- _Description of the task_
From top to bottom, write out the listing exactly and skip every picture.

- _Dataset section_

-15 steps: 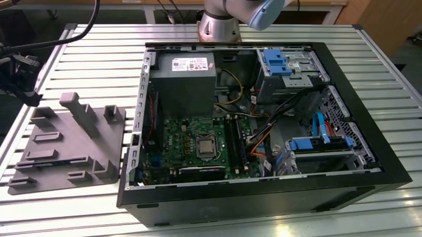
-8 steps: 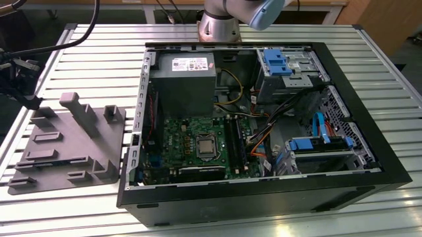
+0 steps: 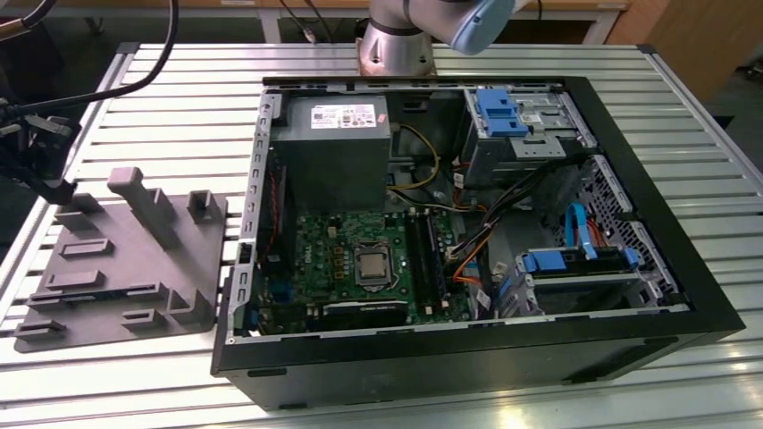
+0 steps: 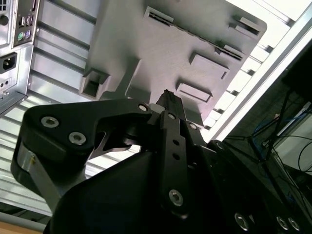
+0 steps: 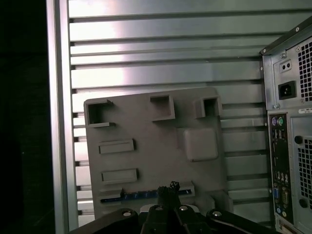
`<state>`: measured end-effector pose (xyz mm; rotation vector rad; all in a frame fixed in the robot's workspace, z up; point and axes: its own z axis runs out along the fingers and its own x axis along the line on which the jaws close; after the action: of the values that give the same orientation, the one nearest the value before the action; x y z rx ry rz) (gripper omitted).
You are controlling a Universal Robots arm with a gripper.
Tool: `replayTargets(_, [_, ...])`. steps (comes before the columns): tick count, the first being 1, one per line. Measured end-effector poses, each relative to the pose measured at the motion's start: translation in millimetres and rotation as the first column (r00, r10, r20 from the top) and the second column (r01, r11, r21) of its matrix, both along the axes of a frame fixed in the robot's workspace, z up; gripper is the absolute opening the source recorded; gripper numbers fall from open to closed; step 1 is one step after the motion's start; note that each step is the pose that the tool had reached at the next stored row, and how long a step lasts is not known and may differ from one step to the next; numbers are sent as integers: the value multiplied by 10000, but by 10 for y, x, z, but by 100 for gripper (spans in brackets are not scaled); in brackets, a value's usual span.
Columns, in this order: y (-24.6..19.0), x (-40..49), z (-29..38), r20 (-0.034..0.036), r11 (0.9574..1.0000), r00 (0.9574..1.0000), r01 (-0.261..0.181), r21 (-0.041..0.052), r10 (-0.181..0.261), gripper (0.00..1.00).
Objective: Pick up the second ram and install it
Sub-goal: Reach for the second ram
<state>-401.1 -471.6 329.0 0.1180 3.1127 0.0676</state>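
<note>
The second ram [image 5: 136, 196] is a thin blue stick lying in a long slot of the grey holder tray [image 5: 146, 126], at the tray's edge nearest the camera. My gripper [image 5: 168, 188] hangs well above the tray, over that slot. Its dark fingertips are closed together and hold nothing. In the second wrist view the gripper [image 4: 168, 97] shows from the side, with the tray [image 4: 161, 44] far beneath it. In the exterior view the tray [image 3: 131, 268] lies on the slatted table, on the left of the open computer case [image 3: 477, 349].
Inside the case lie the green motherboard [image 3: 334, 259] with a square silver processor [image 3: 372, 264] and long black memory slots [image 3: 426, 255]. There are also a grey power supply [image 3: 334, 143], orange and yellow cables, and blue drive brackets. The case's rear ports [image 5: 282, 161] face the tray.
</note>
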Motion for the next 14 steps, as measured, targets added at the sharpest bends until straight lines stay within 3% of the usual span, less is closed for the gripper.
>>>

- _Reply to the exercise_
-15 steps: 
-8 steps: 
+0 steps: 
+0 steps: 
+0 steps: 
`<state>`: measured end-effector pose (xyz mm; rotation vector rad; all in a frame fixed in the robot's workspace, z up; point and axes: its own z axis runs out along the fingers and its own x axis along the line on which the jaws close; after the action: of the values that give the same orientation, the one nearest the value before the action; x y z rx ry rz) (gripper omitted).
You are controlling a Universal Robots arm with a gripper.
Tool: `replayTargets(_, [_, ...])`. steps (comes before the columns): tick count, the first being 1, one per line. Measured end-effector poses, each relative to the pose measured at the motion's start: translation in millimetres and rotation as the first column (r00, r10, r20 from the top) and the second column (r01, r11, r21) of its matrix, both along the axes of a frame fixed in the robot's workspace, z up; gripper is the absolute opening the source recorded; gripper numbers fall from open to closed; step 1 is one step after the motion's start; note that each step is the pose that the tool had reached at the next stored row, and how long a step lasts is not known and may differ from one step to the next; numbers are sent as integers: the value multiplied by 10000, but by 10 for y, x, z, but by 100 for gripper (spans in brackets are not scaled); in brackets, a value's usual span.
Columns, in this order: y (-24.6..19.0), x (-40..49), z (-29..38), r20 (-0.034..0.036), r11 (0.9574..1.0000), r00 (0.9574..1.0000), r01 (-0.261..0.181), r21 (-0.041..0.052), r10 (-0.181..0.261), gripper (0.00..1.00).
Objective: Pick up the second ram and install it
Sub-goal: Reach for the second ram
<state>-401.1 -471.6 329.0 0.1180 3.1127 0.0676</state>
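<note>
The second ram [image 5: 136, 196] is a thin blue stick lying in a long slot of the grey holder tray [image 5: 146, 126], at the tray's edge nearest the camera. My gripper [image 5: 168, 188] hangs well above the tray, over that slot. Its dark fingertips are closed together and hold nothing. In the second wrist view the gripper [image 4: 168, 97] shows from the side, with the tray [image 4: 161, 44] far beneath it. In the exterior view the tray [image 3: 131, 268] lies on the slatted table, on the left of the open computer case [image 3: 477, 349].
Inside the case lie the green motherboard [image 3: 334, 259] with a square silver processor [image 3: 372, 264] and long black memory slots [image 3: 426, 255]. There are also a grey power supply [image 3: 334, 143], orange and yellow cables, and blue drive brackets. The case's rear ports [image 5: 282, 161] face the tray.
</note>
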Motion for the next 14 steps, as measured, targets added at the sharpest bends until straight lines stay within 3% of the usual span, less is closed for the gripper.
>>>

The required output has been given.